Extracted entries section start
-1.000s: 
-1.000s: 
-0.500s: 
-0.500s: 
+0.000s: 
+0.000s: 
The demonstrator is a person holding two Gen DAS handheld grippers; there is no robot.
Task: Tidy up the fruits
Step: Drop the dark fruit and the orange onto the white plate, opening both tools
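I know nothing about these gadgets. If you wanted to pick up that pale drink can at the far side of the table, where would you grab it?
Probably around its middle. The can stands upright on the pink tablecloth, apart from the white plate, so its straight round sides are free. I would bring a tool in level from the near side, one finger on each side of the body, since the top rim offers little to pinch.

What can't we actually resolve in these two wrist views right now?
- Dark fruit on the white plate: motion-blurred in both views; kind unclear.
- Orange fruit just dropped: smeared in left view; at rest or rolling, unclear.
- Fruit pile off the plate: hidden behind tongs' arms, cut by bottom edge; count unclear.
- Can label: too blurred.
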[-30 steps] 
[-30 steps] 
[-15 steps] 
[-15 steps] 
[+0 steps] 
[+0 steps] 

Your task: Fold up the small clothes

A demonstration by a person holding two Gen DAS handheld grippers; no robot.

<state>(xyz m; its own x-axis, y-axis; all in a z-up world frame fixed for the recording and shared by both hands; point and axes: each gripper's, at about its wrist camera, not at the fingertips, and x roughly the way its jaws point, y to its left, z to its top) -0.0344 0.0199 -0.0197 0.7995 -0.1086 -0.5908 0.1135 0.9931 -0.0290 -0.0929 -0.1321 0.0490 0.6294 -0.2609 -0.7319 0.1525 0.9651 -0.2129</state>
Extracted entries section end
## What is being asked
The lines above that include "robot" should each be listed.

## Final answer
The demonstrator is a person holding two Gen DAS handheld grippers; there is no robot.
A demonstration by a person holding two Gen DAS handheld grippers; no robot.

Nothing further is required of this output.